# [EXERCISE DETAILS]
All lines in the data bearing the string "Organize" should be identified and copied.

# [AVAILABLE DATA]
##########

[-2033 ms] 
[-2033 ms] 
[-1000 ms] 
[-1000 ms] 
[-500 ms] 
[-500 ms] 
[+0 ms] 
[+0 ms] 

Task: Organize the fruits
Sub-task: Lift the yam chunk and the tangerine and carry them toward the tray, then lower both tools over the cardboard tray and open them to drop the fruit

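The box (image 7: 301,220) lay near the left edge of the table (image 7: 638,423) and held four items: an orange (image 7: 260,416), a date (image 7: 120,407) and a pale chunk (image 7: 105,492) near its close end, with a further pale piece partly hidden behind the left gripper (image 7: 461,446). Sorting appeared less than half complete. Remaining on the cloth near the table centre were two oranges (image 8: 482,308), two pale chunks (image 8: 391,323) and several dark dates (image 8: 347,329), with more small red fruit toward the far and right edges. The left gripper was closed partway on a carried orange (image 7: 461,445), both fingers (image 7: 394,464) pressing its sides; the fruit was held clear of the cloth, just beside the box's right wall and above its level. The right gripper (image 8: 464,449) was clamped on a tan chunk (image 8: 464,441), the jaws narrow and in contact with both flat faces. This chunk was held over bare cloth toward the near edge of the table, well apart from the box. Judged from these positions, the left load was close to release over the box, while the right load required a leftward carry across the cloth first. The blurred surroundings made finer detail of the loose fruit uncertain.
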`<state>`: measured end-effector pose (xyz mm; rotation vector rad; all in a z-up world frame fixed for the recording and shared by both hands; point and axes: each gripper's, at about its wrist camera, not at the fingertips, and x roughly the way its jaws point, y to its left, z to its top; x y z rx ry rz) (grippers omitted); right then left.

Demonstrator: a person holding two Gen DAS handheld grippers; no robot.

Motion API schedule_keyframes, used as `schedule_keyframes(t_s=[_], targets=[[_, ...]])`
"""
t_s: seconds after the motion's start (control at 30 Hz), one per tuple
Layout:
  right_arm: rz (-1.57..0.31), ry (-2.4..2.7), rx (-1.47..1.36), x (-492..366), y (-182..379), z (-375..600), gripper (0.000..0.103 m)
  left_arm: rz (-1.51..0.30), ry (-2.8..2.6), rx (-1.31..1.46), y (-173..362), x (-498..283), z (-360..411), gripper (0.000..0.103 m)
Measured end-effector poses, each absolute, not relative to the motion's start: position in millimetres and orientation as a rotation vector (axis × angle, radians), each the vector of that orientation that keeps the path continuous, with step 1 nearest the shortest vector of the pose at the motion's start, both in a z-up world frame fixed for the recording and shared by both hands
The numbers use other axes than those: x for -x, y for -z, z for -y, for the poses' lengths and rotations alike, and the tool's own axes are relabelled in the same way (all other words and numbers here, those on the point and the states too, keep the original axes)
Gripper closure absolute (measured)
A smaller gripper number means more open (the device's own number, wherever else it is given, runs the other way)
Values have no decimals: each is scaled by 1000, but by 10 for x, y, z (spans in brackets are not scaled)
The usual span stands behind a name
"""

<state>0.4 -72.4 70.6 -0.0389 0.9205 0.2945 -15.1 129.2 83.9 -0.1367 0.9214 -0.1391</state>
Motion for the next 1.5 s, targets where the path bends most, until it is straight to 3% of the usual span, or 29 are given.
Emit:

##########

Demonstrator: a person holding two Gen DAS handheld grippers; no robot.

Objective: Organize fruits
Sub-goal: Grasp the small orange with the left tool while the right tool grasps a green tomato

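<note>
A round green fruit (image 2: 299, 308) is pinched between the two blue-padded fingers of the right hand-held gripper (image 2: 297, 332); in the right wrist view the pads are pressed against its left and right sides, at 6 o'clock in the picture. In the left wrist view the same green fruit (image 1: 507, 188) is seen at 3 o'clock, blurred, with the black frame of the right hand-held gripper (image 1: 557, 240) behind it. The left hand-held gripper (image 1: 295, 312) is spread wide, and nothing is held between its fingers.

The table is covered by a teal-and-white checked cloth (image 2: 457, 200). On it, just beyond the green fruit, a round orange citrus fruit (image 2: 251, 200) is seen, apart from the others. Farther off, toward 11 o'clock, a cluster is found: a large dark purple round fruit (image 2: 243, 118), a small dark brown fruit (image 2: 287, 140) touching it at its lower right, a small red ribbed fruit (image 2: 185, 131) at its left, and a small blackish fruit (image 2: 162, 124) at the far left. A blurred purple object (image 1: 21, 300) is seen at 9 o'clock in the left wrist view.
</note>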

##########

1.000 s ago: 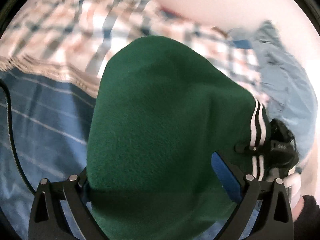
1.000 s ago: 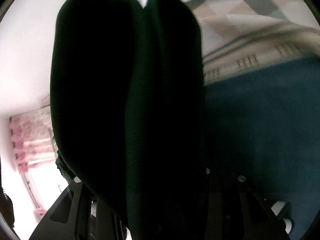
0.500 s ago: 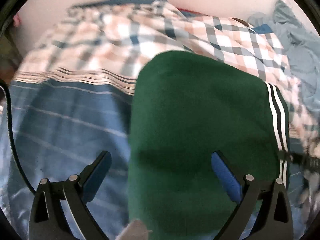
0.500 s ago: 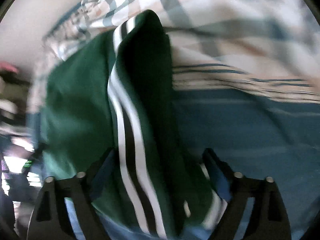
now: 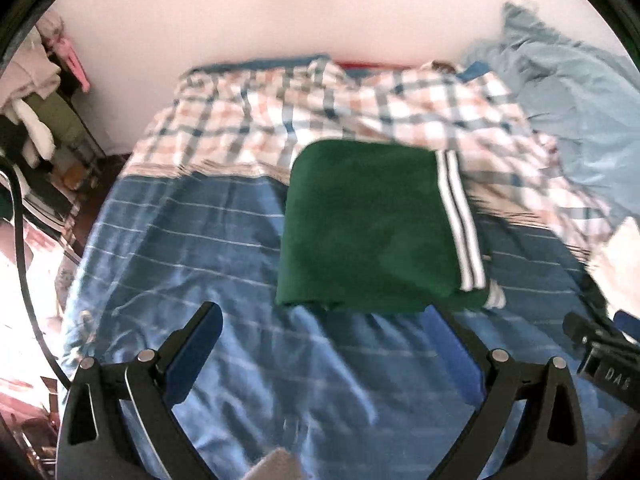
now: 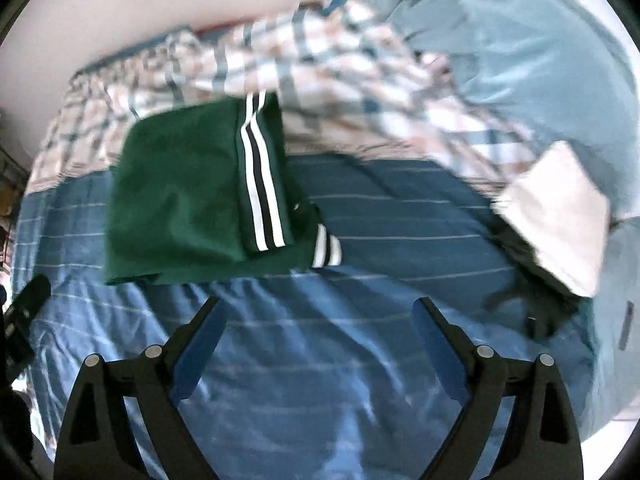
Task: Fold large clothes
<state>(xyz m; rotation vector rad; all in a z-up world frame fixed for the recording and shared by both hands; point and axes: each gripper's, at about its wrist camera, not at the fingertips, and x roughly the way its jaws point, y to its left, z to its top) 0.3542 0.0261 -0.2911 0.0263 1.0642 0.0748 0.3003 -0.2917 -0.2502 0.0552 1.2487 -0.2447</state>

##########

# [RESULT]
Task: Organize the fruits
Objective: Organize fruits

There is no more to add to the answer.